The second trend, and one of more interest to me, is the "suburban" thriller. Simon Kernick writes about Harlan Coben, previously a writer of the Myron Bolitar sports-agent series, who had a major breakthrough with a stand-alone, Tell No One (now an excellent French film out on DVD, which I highly recommend), and which stimulated this corner of the oeuvre. Simon Kernick is particularly interested in domestic crime about ordinary people whose lives spiral out of control, as he writes it (Relentless).
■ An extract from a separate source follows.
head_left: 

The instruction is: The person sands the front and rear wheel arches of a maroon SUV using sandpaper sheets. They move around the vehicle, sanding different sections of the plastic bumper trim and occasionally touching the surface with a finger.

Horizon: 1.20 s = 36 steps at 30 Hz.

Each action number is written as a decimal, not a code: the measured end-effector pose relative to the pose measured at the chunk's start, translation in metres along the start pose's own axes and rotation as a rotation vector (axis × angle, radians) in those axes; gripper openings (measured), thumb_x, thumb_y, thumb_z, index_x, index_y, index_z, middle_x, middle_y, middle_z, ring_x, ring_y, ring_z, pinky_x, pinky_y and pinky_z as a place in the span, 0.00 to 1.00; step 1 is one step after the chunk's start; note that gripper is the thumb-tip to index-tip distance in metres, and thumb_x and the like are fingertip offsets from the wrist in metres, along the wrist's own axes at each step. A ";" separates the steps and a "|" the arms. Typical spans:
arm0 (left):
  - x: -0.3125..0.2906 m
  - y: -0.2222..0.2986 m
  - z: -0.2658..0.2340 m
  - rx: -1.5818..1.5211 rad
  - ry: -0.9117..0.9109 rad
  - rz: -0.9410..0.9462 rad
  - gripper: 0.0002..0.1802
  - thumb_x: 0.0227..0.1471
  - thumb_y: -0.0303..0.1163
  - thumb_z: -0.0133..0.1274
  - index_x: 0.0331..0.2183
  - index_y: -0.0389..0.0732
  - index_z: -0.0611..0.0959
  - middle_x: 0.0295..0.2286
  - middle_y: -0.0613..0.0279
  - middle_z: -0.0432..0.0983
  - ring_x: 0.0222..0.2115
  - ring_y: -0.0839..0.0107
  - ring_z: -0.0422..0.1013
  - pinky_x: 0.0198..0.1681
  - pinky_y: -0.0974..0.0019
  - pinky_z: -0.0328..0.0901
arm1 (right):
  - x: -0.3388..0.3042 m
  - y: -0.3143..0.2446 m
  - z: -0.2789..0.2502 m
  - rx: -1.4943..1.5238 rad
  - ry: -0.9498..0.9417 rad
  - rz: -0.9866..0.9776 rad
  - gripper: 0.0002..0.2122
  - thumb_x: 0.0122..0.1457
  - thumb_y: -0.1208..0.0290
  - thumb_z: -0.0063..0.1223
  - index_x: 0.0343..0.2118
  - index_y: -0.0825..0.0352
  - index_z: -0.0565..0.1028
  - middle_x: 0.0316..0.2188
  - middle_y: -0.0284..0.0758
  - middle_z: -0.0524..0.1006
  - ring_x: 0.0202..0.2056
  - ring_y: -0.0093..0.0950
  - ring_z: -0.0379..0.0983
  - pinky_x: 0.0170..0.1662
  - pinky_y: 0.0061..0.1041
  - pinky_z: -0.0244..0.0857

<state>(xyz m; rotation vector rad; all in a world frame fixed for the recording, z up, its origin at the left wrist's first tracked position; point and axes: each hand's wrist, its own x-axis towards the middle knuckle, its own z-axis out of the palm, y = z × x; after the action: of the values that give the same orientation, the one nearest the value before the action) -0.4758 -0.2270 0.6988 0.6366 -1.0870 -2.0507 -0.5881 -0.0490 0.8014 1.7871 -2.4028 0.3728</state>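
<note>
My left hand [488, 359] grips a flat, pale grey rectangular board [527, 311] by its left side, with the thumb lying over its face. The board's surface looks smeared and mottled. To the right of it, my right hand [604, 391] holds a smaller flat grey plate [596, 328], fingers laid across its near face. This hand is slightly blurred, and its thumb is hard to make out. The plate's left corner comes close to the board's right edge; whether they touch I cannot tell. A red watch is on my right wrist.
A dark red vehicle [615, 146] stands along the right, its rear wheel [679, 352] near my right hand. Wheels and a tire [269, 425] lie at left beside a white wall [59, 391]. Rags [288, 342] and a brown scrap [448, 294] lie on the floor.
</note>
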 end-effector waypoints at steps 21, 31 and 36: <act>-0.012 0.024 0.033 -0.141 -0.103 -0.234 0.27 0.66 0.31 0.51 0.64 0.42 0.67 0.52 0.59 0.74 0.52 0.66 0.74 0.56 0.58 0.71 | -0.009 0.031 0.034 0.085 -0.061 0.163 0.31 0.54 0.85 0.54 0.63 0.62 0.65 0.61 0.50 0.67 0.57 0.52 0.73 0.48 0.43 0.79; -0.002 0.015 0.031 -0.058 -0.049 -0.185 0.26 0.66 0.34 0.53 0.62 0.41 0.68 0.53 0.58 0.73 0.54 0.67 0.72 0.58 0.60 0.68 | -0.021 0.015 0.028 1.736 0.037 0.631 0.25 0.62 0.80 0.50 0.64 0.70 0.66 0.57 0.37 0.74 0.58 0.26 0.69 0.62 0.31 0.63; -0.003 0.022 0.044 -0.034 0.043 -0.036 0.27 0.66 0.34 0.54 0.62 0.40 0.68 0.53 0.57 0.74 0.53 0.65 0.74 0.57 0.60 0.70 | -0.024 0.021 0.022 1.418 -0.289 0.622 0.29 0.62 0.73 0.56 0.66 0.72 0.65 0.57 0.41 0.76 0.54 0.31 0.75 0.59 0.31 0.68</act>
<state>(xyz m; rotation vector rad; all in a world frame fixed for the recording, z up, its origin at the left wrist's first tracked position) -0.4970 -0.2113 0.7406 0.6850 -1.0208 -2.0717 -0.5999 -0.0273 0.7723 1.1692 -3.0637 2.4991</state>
He also refers to Jeff Abbott, whom I haven't (yet) read, as the "new kid on the ordinary-guy-in-trouble block". One book he doesn't mention in this subgenre is Linwood Barclay's No Time for Goodbye, which has just been chosen for a Richard and Judy summer read. Douglas Kennedy's first two novels were superb examples, and Mary Higgins Clark, of course, has been churning these out for years.

After this main article, several novelists who will be attending Harrogate are interrogated on the subject: Stuart MacBride, Val McDermid, Mark Billingham, Robert Crais, Thomas H Cook and others are asked questions such as "What's the biggest difference between British and American crime novels?", and whether Britain is perceived as "home of cosy" and the US "more guns".

Unfortunately the article misses out mainland European authors (some of whom will also be attending Harrogate, I'm pleased to say). But never mind, it is a stimulating magazine, well-written and engaging, also featuring mini-reviews of new work by Andrea Maria Schenkel (The murder farm), Kate Atkinson (When will there be good news?), Irvine Walsh (Crime), Elizabeth George (Careless in red), and others.

Oh, and there is a lot of non-crime fiction too, including the news that Keira Knightley is not only playing an unrealistically thin Vera Philips with the equally unrealistically thin Sienna Miller as Caitlin Thomas in The Edge of Love (a movie based on Love Letters of Dylan Thomas), but she's also due to appear in The Duchess, based on the book by Amanda Foreman. It's about Georgiana, Duchess of Devonshire, who was a  "rich and beautiful woman trapped by her fame and class in a loveless marriage to the Duke (Ralph Fiennes) , but desperately seeks true love. Georgiana rebels and falls for the Whig politician Charles, second Earl Grey, but fate is not so simple".